Staat Israel wurde 1948 gegründet
Um die territoriale und völkerrechtliche Frage eines Judenstaates in Palästina zu klären, führte Theodor Herzl in den folgenden Jahren Verhandlungen mit wichtigen Staatsoberhäuptern, wie dem osmanischen Sultan, dem deutschen Kaiser und englischen Regierungsvertretern. Bis zur Gründung Israels kam der Zionistenkongress noch 21 Mal zusammen. Fünf dieser Treffen standen unter Herzls Leitung. Nach der Staatsgründung Israels 1948 wurden die Aufgaben der WZO neu definiert, wie Gideon Greif, israelischer Historiker weiß:
"Den Staat Israel zu stärken, die in der Welt zerstreuten Juden im Land Israel zu sammeln und die Einheit des jüdischen Volkes zu gewährleisten."

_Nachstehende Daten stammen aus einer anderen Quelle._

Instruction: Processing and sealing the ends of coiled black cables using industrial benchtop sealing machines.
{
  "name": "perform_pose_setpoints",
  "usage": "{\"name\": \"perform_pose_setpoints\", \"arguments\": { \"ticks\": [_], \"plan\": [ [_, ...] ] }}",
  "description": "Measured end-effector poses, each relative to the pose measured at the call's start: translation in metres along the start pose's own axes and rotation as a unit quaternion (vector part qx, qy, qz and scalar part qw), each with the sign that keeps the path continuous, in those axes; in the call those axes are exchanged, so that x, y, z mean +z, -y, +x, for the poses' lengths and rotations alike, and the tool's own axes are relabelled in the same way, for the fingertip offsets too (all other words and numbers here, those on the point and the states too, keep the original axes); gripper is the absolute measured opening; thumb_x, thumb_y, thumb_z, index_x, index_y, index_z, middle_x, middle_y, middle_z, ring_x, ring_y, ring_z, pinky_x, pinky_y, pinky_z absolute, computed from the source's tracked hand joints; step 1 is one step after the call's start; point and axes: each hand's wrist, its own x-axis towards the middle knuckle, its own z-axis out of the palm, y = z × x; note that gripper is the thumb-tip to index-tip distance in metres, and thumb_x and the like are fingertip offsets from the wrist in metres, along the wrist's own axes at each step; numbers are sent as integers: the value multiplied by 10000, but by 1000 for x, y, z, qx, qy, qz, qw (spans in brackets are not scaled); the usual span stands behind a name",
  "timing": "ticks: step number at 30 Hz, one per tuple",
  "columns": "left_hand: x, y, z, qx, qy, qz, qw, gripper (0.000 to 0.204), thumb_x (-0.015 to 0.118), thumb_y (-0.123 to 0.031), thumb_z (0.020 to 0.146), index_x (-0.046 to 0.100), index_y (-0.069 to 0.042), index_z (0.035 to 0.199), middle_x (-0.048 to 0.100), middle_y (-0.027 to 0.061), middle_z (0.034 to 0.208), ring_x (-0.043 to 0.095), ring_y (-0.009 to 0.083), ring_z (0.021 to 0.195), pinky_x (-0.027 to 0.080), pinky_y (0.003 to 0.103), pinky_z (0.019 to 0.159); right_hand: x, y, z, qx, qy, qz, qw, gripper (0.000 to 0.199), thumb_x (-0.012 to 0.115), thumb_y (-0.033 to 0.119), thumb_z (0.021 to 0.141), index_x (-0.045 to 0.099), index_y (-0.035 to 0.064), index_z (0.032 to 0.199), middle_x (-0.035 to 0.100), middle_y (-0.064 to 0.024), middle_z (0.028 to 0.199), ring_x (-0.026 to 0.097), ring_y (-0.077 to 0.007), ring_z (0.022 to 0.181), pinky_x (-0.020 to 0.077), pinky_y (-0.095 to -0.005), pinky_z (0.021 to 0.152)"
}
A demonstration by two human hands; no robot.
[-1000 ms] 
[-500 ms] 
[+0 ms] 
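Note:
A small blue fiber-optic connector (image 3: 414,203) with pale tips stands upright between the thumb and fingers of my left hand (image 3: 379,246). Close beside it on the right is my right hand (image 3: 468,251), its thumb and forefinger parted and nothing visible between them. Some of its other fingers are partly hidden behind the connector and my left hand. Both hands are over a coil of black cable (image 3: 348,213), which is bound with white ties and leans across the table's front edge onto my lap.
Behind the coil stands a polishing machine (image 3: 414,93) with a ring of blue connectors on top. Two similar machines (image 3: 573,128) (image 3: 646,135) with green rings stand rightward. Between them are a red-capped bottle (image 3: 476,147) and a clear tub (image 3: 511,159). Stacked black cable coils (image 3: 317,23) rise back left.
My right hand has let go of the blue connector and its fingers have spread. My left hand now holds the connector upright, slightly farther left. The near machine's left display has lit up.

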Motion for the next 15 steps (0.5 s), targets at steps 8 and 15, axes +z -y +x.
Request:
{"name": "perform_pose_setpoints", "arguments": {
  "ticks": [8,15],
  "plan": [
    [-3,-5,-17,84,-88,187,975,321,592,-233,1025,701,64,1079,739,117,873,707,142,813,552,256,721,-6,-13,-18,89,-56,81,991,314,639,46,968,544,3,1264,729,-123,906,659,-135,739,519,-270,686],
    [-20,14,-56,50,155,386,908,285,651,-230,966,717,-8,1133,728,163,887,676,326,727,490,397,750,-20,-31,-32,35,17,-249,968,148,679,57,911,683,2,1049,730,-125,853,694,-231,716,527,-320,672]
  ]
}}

Auch nach dieser Neuausrichtung gilt für Gideon Greif:
"So groß die Veränderungen im zionistischen Selbstverständnis auch sind, es geht nach wie vor zentral auf Herzl zurück. Er ist und bleibt der Gründervater Israels."
Die Verwirklichung seines Traums erlebte Herzl nicht. Er starb 1904 an einer Lungenentzündung.